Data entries
+ + + + +
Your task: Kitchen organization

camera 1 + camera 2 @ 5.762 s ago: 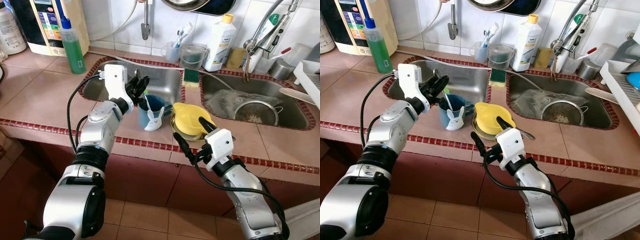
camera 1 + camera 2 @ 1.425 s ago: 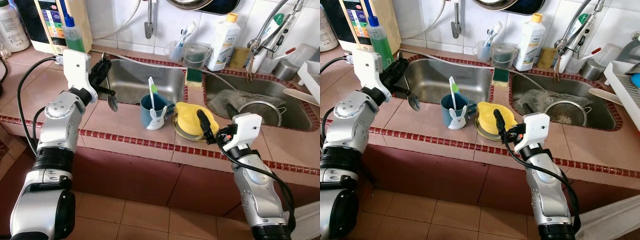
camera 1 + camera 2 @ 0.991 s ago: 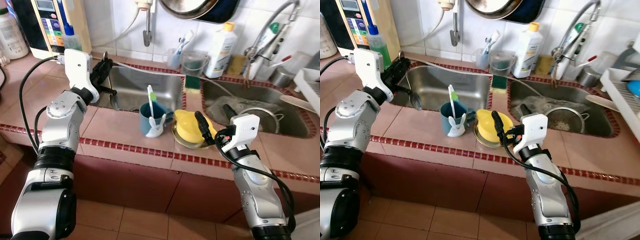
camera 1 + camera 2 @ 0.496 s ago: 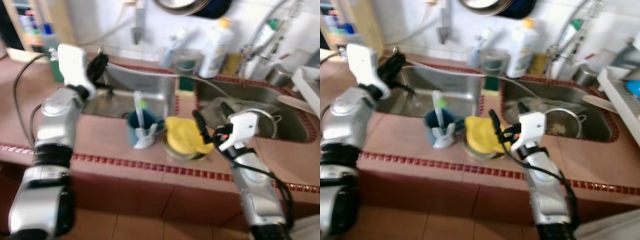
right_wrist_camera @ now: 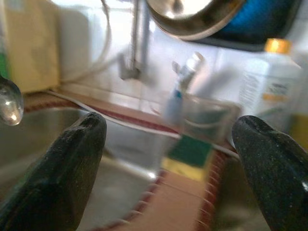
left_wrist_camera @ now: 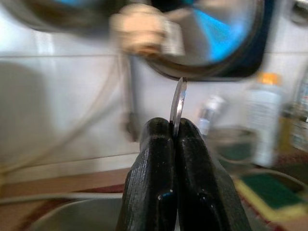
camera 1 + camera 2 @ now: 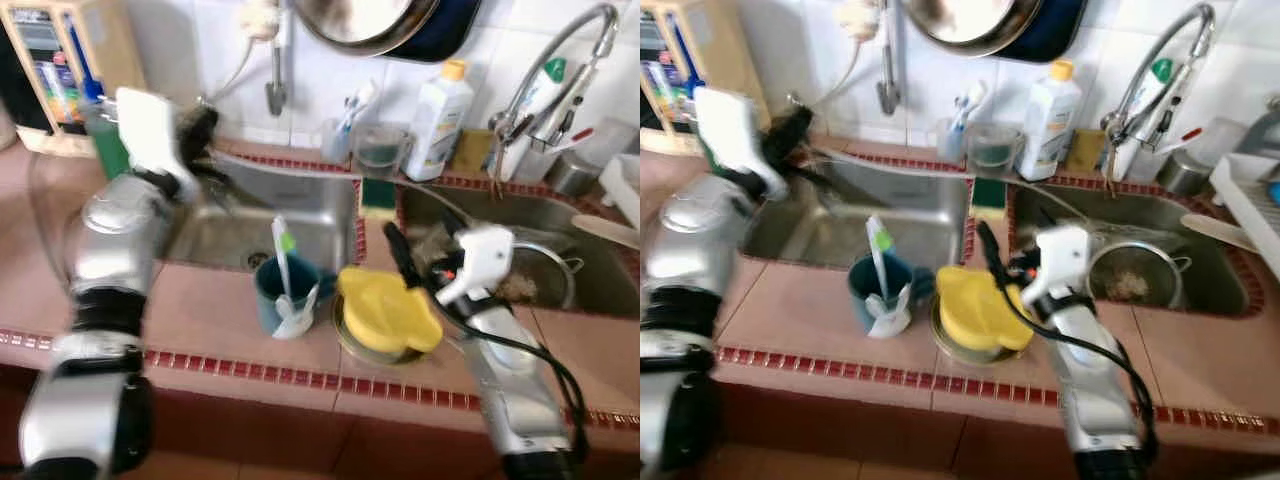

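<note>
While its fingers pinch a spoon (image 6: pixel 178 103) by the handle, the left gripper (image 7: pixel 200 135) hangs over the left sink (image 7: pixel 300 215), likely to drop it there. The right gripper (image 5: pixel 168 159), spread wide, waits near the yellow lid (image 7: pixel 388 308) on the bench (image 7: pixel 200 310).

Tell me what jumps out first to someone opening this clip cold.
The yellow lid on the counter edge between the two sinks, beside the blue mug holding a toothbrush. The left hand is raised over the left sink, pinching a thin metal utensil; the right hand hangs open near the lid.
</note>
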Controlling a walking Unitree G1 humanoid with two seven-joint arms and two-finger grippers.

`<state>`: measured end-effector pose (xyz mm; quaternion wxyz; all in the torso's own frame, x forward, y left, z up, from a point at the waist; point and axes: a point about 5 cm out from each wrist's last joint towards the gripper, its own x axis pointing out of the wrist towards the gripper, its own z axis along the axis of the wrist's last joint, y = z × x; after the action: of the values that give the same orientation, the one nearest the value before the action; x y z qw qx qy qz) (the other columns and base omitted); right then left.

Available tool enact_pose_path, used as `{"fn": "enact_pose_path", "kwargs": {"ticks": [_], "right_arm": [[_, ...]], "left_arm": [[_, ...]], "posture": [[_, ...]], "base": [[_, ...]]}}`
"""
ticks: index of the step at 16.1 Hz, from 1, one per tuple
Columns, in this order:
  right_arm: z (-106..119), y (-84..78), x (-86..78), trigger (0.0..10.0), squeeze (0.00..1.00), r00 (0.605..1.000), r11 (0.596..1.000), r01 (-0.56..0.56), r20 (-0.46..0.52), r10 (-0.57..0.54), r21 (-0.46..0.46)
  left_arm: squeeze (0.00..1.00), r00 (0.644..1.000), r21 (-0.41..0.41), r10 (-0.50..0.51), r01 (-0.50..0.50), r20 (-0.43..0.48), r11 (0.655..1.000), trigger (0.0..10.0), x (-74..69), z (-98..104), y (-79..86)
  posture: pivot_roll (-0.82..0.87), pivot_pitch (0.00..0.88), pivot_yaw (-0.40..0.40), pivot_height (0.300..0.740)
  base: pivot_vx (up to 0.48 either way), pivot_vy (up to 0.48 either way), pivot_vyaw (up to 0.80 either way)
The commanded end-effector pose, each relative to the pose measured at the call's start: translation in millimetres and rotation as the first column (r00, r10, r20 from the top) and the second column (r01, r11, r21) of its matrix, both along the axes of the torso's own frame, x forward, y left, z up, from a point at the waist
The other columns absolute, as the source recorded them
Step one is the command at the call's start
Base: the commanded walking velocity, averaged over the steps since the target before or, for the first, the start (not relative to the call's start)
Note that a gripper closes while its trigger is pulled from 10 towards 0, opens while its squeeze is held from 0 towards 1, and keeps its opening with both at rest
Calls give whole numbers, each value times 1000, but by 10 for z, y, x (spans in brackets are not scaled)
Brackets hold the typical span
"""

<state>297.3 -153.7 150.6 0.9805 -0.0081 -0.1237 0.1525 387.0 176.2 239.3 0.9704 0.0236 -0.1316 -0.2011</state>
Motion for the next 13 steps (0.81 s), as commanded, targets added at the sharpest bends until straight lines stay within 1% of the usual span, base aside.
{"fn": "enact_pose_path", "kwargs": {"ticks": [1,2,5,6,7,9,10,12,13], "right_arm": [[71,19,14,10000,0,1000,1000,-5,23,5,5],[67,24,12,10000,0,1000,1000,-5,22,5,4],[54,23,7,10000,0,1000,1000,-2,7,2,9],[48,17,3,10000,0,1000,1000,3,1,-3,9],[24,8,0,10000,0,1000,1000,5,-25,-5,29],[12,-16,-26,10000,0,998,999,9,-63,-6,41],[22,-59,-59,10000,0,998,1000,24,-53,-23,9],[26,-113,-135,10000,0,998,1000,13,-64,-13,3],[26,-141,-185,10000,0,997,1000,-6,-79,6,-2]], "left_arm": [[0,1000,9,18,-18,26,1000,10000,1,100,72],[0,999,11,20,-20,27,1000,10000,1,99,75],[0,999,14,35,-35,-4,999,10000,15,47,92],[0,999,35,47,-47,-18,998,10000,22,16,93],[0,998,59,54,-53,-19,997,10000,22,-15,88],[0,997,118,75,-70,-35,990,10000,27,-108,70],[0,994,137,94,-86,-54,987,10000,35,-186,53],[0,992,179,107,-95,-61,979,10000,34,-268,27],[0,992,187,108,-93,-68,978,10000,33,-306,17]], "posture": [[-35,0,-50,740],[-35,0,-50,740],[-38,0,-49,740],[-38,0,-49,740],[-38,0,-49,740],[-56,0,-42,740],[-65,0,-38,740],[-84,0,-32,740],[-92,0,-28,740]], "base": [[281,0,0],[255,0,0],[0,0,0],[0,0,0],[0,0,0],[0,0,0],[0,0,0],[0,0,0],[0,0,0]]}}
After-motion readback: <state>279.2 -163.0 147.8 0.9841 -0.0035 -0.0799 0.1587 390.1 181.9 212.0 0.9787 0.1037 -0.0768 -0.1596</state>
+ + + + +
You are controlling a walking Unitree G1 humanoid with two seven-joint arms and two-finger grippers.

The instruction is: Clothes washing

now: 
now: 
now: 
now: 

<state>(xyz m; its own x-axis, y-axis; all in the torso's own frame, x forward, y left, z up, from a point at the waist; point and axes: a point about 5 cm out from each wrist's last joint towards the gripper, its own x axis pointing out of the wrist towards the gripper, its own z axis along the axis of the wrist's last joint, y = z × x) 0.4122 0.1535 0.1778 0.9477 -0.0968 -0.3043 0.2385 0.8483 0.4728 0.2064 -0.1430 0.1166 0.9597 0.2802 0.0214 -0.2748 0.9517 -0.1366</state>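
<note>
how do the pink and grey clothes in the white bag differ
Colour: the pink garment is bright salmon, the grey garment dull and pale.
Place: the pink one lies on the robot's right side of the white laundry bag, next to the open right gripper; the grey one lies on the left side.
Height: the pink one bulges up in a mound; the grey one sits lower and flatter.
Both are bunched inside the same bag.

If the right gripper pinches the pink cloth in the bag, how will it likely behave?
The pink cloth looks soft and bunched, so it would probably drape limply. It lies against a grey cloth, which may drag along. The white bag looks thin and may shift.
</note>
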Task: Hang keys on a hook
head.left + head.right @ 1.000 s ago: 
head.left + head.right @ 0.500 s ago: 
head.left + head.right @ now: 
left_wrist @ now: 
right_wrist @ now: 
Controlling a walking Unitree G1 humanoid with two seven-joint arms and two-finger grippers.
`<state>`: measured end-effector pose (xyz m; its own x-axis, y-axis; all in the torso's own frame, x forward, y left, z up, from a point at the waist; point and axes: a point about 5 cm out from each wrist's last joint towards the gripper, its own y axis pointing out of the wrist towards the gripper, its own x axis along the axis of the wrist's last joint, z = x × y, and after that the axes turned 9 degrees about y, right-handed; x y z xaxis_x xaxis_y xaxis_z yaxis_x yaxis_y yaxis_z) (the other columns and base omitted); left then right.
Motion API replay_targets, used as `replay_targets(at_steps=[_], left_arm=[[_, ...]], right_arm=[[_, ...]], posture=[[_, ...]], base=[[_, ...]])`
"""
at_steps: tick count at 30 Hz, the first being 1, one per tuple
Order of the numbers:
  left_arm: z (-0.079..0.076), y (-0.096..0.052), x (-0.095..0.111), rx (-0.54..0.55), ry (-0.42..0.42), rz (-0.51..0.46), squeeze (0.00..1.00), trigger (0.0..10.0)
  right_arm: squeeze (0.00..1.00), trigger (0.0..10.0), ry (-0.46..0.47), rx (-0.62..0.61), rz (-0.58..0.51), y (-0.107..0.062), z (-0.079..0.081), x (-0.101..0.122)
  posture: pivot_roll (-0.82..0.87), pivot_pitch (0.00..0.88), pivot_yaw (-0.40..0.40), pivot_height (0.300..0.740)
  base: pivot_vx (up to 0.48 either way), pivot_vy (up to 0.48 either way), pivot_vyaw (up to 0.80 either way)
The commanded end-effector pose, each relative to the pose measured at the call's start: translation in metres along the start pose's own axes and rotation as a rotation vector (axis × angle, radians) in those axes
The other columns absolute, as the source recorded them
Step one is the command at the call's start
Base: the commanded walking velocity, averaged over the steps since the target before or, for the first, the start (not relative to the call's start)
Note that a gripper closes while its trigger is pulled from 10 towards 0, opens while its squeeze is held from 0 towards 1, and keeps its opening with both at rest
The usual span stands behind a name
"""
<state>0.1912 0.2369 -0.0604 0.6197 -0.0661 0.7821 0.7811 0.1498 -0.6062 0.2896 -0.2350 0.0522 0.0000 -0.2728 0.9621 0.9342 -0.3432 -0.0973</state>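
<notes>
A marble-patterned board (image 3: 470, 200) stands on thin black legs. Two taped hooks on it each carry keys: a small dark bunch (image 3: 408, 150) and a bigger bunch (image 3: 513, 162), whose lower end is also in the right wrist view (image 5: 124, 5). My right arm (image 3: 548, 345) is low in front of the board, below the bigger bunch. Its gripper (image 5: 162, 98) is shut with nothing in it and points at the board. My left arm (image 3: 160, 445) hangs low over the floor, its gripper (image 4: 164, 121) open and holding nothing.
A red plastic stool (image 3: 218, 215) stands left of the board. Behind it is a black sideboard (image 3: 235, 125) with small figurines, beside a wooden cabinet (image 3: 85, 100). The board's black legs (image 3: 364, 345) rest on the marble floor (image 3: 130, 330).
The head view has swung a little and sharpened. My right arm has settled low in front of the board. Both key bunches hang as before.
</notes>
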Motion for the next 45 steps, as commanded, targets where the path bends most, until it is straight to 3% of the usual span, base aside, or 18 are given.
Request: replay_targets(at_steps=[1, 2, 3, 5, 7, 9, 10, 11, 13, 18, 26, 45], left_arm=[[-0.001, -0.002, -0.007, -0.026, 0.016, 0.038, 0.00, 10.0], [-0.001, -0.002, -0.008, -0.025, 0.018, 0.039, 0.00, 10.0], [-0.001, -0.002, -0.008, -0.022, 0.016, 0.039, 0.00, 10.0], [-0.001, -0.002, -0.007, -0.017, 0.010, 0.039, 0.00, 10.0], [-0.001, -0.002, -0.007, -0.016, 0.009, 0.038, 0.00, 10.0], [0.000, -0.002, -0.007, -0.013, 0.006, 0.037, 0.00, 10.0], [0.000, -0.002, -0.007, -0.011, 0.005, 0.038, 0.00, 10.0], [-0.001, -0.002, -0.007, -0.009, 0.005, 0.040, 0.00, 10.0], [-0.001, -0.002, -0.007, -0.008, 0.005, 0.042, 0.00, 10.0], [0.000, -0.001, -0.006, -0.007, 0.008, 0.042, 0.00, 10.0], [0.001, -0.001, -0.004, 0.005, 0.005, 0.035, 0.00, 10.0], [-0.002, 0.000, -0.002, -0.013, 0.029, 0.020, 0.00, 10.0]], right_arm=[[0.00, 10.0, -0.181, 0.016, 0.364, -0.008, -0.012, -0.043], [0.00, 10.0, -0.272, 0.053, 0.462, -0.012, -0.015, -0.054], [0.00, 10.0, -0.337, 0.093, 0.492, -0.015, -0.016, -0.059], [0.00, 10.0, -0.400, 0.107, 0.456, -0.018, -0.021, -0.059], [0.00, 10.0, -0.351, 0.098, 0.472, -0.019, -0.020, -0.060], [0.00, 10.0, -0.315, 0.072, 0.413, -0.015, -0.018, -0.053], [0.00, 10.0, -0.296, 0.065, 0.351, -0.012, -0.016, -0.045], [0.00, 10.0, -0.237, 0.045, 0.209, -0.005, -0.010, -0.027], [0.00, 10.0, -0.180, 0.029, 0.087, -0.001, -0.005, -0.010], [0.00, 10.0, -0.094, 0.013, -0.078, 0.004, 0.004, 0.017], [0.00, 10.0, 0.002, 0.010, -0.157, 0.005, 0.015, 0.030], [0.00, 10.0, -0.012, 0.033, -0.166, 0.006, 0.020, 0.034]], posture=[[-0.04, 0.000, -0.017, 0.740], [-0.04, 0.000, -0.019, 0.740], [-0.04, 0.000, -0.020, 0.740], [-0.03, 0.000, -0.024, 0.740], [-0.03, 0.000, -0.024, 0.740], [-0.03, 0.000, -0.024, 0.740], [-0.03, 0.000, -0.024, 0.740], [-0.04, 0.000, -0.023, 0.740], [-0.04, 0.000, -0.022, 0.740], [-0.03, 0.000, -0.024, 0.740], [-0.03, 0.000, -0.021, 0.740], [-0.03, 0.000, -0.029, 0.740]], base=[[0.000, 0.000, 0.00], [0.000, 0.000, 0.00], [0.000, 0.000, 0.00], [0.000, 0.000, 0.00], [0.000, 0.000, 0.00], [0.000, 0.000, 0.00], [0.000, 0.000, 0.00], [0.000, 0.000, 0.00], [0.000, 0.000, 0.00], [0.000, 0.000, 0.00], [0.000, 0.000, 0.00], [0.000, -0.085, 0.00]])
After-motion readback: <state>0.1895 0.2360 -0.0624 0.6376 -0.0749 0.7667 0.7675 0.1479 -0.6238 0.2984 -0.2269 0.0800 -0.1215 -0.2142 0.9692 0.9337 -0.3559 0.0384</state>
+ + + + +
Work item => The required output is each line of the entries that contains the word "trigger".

Response below =>
  right_arm: z (-106..119), y (-84..78), x (-86..78), trigger (0.0..10.0), squeeze (0.00..1.00), r00 (0.605..1.000), r11 (0.596..1.000), r01 (-0.56..0.56), r20 (-0.46..0.52), r10 (-0.57..0.54), r21 (-0.46..0.46)
  left_arm: squeeze (0.00..1.00), r00 (0.644..1.000), r21 (-0.41..0.41), r10 (-0.50..0.51), r01 (-0.50..0.50), r20 (-0.43..0.48), r11 (0.655..1.000), trigger (0.0..10.0), x (-74..69), z (-98..104), y (-79..86)
Note that a gripper closes while its trigger is pulled from 10 towards 0, opens while its squeeze is held from 0 towards 1, and keeps its opening with both at rest
  left_arm: z (-0.079..0.076), y (-0.096..0.052), x (-0.095..0.111), rx (-0.54..0.55), ry (-0.42..0.42), rz (-0.51..0.46), squeeze (0.00..1.00), trigger (0.0..10.0)
  right_arm: squeeze (0.00..1.00), trigger (0.0..10.0), ry (-0.46..0.47), rx (-0.62..0.61), rz (-0.58..0.51), y (-0.107..0.062), z (-0.079..0.081), x (-0.101..0.122)
Note that a gripper closes while its trigger is pulled from 10 towards 0, opens while its squeeze is held from 0 towards 1, and keeps its opening with both at rest

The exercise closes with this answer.